Populated place in Union County, New Jersey, US

Free Acres is an unincorporated community located along the border of Berkeley Heights in Union County and Watchung in Somerset County, in the U.S. state of New Jersey. Free Acres was created in 1910 as a social experiment by Bolton Hall, an Irish-born New York entrepreneur, reformer and follower of Leo Tolstoy. Hall believed in economist Henry George's idea of single taxation, under which residents pay a land value tax to the community based on the value of the land alone, and in turn, the community pays a lump sum to the municipality.

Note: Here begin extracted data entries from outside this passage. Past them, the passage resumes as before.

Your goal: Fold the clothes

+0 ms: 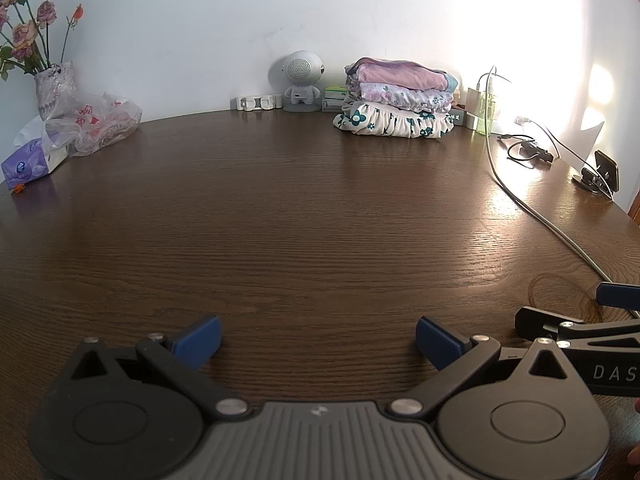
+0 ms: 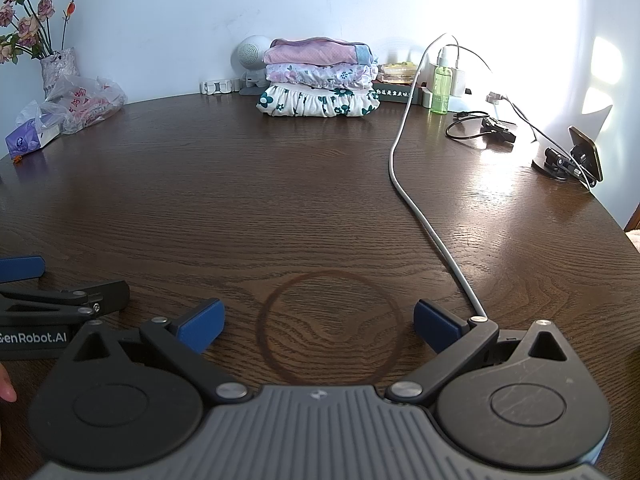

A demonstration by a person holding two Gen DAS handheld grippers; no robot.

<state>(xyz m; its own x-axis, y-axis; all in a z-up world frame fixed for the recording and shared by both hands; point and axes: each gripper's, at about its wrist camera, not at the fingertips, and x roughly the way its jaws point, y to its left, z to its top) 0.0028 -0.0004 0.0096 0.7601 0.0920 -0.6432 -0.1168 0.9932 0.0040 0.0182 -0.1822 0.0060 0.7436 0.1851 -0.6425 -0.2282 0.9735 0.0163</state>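
Left gripper (image 1: 318,340): jaws wide apart, nothing between them, low over the dark wooden table (image 1: 280,208). Right gripper (image 2: 319,326): jaws likewise spread and unloaded, a dark ring stain (image 2: 329,326) between them, white cable (image 2: 424,216) passing its right finger. Stack of folded clothes (image 2: 318,80): far ahead of both jaws, against the wall.

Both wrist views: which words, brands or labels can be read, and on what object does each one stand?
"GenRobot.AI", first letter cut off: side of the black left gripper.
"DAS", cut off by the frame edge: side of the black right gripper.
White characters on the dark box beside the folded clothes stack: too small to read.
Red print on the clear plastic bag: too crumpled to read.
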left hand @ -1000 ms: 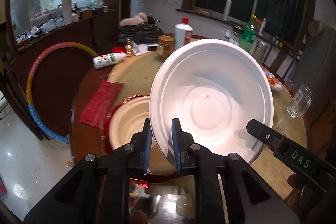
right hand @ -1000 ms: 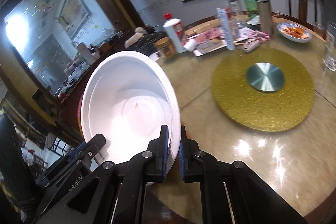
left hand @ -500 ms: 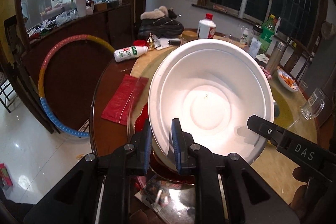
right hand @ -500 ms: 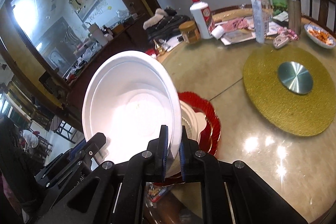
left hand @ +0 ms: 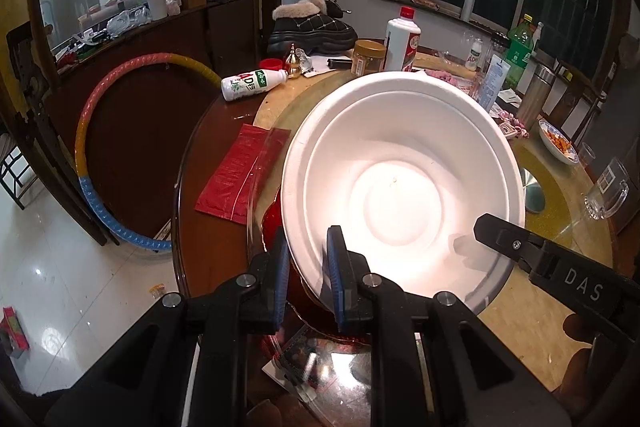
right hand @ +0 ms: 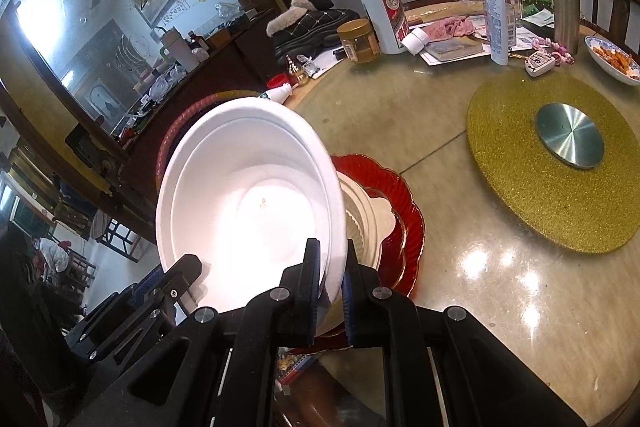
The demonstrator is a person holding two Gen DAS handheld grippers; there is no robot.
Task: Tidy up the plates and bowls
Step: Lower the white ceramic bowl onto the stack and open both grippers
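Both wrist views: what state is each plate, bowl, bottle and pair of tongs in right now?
White bowl: lifted, tilted, gripped at two rim spots.
Left tongs: shut on the bowl rim.
Right tongs: shut on the bowl rim.
Red plate: flat on the table, cream dish on it.
AD bottle: lying on its side.

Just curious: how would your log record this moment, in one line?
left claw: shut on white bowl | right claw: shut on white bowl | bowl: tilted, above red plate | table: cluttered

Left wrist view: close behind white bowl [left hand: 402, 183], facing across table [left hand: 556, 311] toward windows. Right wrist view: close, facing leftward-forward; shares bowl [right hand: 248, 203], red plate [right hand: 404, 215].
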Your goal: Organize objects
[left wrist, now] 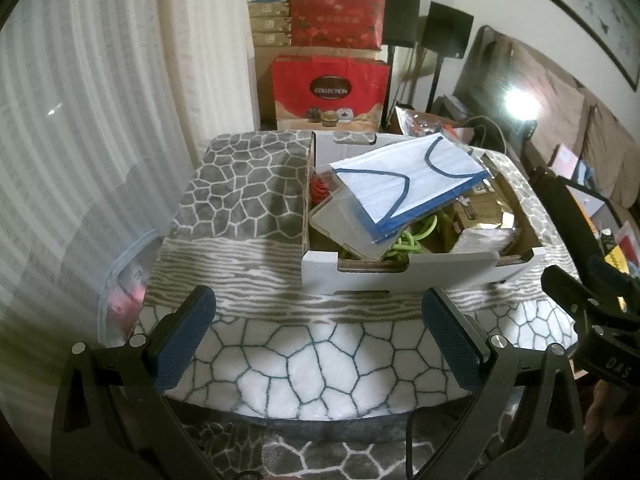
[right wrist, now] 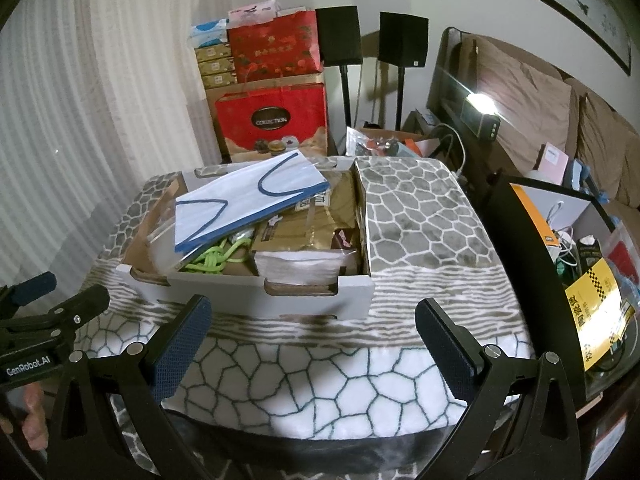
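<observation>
The left tool (left wrist: pixel 320 328) has its two black fingers spread wide, blue textured pads (left wrist: pixel 182 344) facing each other with nothing between them. The right tool (right wrist: pixel 314 338) stands the same way: fingers far apart, blue pads (right wrist: pixel 440 346) bare and gripping nothing. The two sit side by side at the near edge of the scene, both pointing toward the far side. In the right wrist view, part of the person's hand (right wrist: pixel 34 420) shows at the lower left, beneath the left tool's black body.

A white cardboard box (left wrist: pixel 400 276) (open-topped) holds a tilted face-mask pack (left wrist: pixel 412 176) above green cord (left wrist: pixel 412 236).
</observation>
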Motion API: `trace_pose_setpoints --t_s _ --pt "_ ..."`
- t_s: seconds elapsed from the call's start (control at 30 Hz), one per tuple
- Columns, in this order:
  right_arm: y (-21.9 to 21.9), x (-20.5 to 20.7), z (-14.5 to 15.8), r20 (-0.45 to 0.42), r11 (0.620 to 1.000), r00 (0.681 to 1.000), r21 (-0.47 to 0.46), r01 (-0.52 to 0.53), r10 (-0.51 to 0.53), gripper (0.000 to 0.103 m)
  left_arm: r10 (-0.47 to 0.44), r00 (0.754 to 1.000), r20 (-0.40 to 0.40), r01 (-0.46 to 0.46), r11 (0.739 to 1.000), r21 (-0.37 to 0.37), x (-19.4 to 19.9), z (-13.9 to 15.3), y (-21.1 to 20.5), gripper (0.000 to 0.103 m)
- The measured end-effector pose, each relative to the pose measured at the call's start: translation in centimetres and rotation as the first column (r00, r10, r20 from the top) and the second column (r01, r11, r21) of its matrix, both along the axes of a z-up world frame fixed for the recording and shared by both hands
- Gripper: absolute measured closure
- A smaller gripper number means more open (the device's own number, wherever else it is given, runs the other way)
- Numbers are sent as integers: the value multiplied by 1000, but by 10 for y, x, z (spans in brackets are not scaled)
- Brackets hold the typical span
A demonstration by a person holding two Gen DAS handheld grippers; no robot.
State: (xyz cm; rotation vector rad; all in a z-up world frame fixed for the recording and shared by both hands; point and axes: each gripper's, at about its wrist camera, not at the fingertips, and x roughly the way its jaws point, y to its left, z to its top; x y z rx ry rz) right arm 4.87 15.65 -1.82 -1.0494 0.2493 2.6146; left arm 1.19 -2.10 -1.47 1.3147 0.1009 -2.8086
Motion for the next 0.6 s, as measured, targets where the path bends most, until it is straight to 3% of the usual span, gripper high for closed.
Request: trace_pose_setpoints --t_s 0.6 --pt "-2 0 3 -6 1000 1000 -3 -12 12 1 -3 1000 0 3 1000 -1 -1 1 1 0"
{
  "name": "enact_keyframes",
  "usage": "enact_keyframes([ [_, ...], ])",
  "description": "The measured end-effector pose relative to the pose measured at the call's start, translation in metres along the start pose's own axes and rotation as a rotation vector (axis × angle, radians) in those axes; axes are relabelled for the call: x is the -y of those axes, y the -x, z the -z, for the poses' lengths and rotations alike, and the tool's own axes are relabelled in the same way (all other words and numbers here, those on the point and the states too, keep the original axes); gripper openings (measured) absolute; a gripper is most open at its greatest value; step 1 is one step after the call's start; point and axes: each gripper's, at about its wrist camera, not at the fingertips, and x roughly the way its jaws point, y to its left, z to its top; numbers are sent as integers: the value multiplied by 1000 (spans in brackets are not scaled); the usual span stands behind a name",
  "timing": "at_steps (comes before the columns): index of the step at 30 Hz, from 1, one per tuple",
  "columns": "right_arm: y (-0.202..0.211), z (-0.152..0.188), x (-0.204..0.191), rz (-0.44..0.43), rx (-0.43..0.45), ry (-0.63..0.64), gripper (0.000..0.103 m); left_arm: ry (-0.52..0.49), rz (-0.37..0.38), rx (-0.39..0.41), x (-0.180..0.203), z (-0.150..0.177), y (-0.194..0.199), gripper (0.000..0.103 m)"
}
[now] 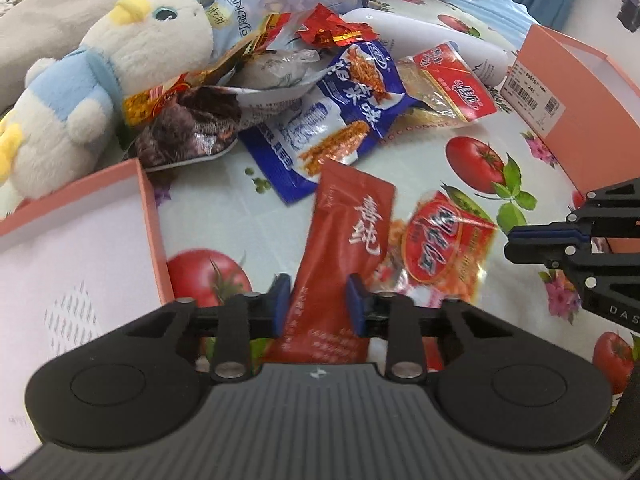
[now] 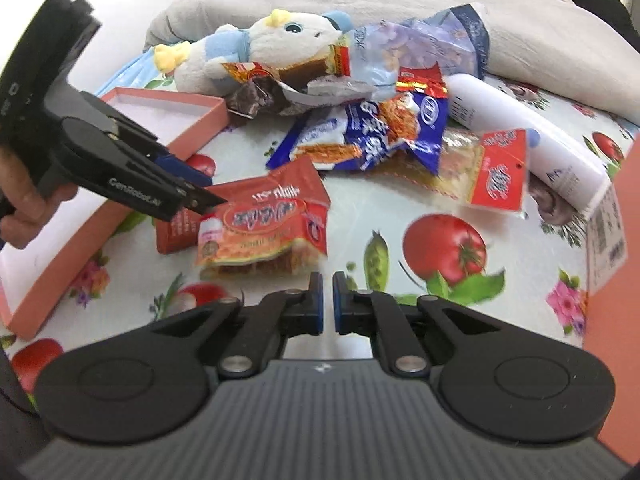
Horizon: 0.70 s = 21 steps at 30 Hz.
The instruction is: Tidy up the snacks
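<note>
A dark red sachet (image 1: 344, 240) lies on the tomato-print cloth, its near end between the blue pads of my left gripper (image 1: 318, 292), which is shut on it. In the right wrist view the left gripper (image 2: 212, 200) points down at that sachet (image 2: 176, 232), held by a hand (image 2: 24, 208). An orange-red snack packet (image 1: 436, 248) lies partly over the sachet (image 2: 264, 232). My right gripper (image 2: 328, 292) hovers just in front of that packet, shut with nothing between its pads; it also shows at the right edge (image 1: 512, 240). A blue noodle-snack bag (image 1: 340, 120) tops the pile behind.
A pink open box (image 1: 148, 200) sits at the left, another pink box (image 1: 580, 80) at the right. A plush bird (image 1: 120, 60), a white bottle (image 1: 440, 44), a red-and-clear packet (image 1: 452, 84) and several more bags crowd the back. A grey blanket (image 2: 540, 32) lies behind.
</note>
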Motion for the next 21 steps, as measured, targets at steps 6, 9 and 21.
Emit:
enact_keyframes([
  [6,11,5,4,-31,27,-47,10,79,-32,35,12,17,11,10],
  [9,17,0,2,-75,56,-62,10,134,-31,51,13,26,15,8],
  [21,5,-34,-14,-144,114,1,64,263,16,78,4,55,31,8],
])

The 75 acre wooded community of 85 households is located about 33 mi west of New York City. Residents own their houses, but pay a lease for the land, which is owned collectively by the community. Free Acres contains a farmhouse and a spring-fed pool. Residents of Free Acres still pay tax to the Free Acres Association, which is now a more common version of the property tax, based on the value of the land and any improvements. The association maintains the community's streets and swimming pool, approves architectural changes to homes, and pays a lump sum in taxes to the two municipalities.

Among the early residents of Free Acres were author Thorne Smith and his wife Celia, and actor James Cagney and his wife Billie. It has been home to scientists who worked at the nearby Bell Labs Murray Hill.